It was revealed on Friday that United States scientists traveled to Guatemala in the 1940s and injected ‘prostitutes, soldiers, prisoners and the mentally ill’, without their consent, with syphilis and gonorrhea. Not surprisingly, the people of that nation are outraged and U.S. officials at the very highest levels are expressing apologies.
This morning’s editorial in Guatemala’s Siglo Vientiuno struggles to describe the enormity of what Guatemala President Alvaro Colom called a ‘crime against humanity.’ The Siglo Vientiuno editorial says in part:
There seems to be no proper epithet to describe the experiments that the United States, between 1946 and 1948, performed on 1,500 Guatemalans, who were infected with injections of syphilis and gonorrhea without their consent.
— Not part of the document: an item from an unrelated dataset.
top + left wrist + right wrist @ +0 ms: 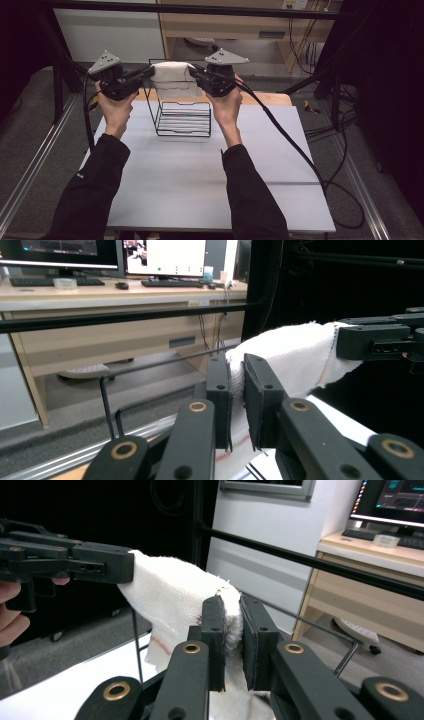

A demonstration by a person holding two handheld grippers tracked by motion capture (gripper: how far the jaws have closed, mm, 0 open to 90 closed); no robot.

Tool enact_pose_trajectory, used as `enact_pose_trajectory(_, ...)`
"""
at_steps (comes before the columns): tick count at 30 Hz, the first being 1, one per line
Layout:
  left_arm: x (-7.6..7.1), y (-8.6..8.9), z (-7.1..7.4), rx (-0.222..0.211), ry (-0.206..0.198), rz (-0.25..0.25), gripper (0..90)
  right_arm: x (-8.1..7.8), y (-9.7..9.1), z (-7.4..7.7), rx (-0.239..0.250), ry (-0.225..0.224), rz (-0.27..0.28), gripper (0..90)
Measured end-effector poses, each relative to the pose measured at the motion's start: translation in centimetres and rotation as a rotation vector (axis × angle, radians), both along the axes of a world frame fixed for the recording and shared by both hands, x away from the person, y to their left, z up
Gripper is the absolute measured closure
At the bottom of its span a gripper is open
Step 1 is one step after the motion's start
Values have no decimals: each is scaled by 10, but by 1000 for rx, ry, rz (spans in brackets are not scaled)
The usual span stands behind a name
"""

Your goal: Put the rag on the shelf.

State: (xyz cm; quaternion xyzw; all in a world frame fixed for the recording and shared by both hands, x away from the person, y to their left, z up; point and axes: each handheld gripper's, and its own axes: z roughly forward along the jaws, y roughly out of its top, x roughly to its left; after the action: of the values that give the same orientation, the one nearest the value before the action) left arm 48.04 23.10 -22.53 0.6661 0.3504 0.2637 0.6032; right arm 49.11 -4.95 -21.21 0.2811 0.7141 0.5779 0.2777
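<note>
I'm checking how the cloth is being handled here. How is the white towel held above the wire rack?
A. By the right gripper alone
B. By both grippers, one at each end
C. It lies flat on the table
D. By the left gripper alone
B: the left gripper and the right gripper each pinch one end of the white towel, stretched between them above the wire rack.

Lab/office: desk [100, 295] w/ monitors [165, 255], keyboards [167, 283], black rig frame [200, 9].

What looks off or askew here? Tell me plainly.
Nothing stands out. The white cloth is held spread between the left gripper and right gripper, both shut on its edges, above the black wire rack, which stands upright on the table. No spill or damage shows.
</note>
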Motion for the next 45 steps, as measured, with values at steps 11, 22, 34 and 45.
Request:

Perhaps the adjective “crime against humanity,” utilized by President Alvaro Colom when asked for his opinion on the subject, barely touches on the seriousness, albeit still imprecisely, of such aberrant facts as the U.S. revealed yesterday.
Now the qualifications and apologies abound, and although the facts of the case arose 64 years ago, the dignity of the Guatemalan people has been stained and their honor trampled upon. This is not likely to be remedied, despite all of the joint committees for uncovering what happened.
Although pondering the possibility of compensation is certainly fitting, it would be far more desirable that acts of this nature never occur again.